Task instructions
In your reply, write out each entry exactly as given.

** Records follows **

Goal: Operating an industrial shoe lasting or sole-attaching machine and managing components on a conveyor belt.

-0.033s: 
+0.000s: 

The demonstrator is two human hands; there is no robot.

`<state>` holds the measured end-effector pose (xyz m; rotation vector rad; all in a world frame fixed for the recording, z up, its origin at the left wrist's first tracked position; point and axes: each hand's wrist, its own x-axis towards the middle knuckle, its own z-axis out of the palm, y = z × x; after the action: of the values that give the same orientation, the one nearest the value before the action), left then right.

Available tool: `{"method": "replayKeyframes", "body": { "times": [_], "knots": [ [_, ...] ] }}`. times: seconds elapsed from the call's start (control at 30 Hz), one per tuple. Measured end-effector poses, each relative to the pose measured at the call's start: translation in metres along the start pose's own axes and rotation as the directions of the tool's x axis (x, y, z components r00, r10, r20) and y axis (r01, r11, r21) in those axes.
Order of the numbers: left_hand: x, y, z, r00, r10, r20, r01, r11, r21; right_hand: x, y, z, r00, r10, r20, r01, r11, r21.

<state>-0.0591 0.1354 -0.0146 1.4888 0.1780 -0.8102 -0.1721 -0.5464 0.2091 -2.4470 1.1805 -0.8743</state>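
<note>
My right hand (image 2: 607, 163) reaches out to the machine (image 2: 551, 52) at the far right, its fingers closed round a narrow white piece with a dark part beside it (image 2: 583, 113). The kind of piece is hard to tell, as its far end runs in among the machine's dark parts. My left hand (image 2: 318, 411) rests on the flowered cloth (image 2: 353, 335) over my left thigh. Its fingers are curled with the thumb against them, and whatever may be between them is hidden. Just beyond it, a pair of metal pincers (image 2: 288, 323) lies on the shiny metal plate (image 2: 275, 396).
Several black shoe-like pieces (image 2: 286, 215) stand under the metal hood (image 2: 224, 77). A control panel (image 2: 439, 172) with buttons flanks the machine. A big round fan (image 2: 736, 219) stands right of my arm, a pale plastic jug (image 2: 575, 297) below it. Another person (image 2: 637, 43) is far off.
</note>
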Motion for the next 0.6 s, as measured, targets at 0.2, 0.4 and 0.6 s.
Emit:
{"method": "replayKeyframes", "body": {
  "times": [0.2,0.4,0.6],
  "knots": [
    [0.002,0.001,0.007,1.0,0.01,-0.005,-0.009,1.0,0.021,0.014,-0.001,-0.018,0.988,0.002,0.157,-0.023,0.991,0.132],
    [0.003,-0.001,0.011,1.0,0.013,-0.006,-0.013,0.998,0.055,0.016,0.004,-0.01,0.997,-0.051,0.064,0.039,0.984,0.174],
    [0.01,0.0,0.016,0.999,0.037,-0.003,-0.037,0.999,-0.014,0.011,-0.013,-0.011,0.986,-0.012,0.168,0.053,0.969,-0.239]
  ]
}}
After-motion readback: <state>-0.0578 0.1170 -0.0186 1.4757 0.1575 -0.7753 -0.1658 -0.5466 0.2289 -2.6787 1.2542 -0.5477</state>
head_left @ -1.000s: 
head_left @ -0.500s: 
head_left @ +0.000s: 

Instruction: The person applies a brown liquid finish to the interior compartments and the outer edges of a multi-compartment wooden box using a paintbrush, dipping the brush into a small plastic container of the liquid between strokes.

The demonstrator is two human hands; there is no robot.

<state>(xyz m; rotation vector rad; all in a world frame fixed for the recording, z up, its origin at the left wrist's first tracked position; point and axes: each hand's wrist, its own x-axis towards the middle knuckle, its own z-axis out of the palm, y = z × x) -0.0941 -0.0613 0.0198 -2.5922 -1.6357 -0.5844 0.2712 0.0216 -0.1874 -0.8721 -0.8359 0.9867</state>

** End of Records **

Response area
Goal: Operating an industrial shoe lasting or sole-attaching machine and managing components on a conveyor belt.

-0.033s: 
+0.000s: 

The demonstrator is two human hands; there is no robot.

`<state>` holds the measured end-effector pose (xyz m; rotation vector rad; all in a world frame fixed for the recording, z up, its origin at the left wrist's first tracked position; point and axes: each hand's wrist, its own x-axis towards the middle knuckle, its own z-axis out of the palm, y = z × x; after the action: of the values that give the same orientation, the one nearest the value before the action), left then right.

Available tool: `{"method": "replayKeyframes", "body": { "times": [_], "knots": [ [_, ...] ] }}`. times: seconds elapsed from the call's start (control at 30 Hz), one per tuple. Measured end-effector poses, each relative to the pose measured at the call's start: translation in metres along the start pose's own axes and rotation as the directions of the tool's x axis (x, y, z components r00, r10, r20) and y axis (r01, r11, r21) in those axes.
Order of the numbers: left_hand: x, y, z, r00, r10, r20, r01, r11, r21; right_hand: x, y, z, r00, r10, r20, r01, r11, r21.

<state>-0.0591 0.1354 -0.0146 1.4888 0.1780 -0.8102 -0.1721 -0.5464 0.2091 -2.4470 1.1805 -0.8743</state>
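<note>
My right hand (image 2: 607, 163) reaches out to the machine (image 2: 551, 52) at the far right, its fingers closed round a narrow white piece with a dark part beside it (image 2: 583, 113). The kind of piece is hard to tell, as its far end runs in among the machine's dark parts. My left hand (image 2: 318, 411) rests on the flowered cloth (image 2: 353, 335) over my left thigh. Its fingers are curled with the thumb against them, and whatever may be between them is hidden. Just beyond it, a pair of metal pincers (image 2: 288, 323) lies on the shiny metal plate (image 2: 275, 396).
Several black shoe-like pieces (image 2: 286, 215) stand under the metal hood (image 2: 224, 77). A control panel (image 2: 439, 172) with buttons flanks the machine. A big round fan (image 2: 736, 219) stands right of my arm, a pale plastic jug (image 2: 575, 297) below it. Another person (image 2: 637, 43) is far off.
</note>
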Motion for the next 0.6 s, as measured, targets at 0.2, 0.4 and 0.6 s.
Emit:
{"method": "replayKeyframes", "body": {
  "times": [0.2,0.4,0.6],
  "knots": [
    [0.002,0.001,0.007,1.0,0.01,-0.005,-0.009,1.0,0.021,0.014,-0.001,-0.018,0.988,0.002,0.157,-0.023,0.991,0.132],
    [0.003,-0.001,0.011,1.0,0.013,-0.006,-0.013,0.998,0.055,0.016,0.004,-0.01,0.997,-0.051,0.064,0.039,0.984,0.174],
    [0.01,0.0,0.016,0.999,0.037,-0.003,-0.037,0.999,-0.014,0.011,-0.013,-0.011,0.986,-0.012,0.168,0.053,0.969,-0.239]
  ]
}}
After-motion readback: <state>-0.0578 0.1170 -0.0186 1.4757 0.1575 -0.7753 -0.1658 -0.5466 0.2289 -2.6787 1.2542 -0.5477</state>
head_left @ -1.000s: 
head_left @ -0.500s: 
head_left @ +0.000s: 

Instruction: The person applies a brown liquid finish to the interior compartments and the outer edges of a multi-compartment wooden box using a paintbrush, dipping the brush into a small plastic container of the liquid between strokes.

The demonstrator is two human hands; there is no robot.

<state>(xyz m; rotation vector rad; all in a world frame fixed for the recording, z up, its origin at the left wrist's first tracked position; point and axes: each hand's wrist, its own x-axis towards the middle knuckle, its own z-axis out of the palm, y = z × x) -0.0941 -0.0613 0.0198 -2.5922 -1.6357 -0.5844 0.2712 0.0216 -0.1874 -0.8721 -0.8359 0.9867</state>

This output is now finished.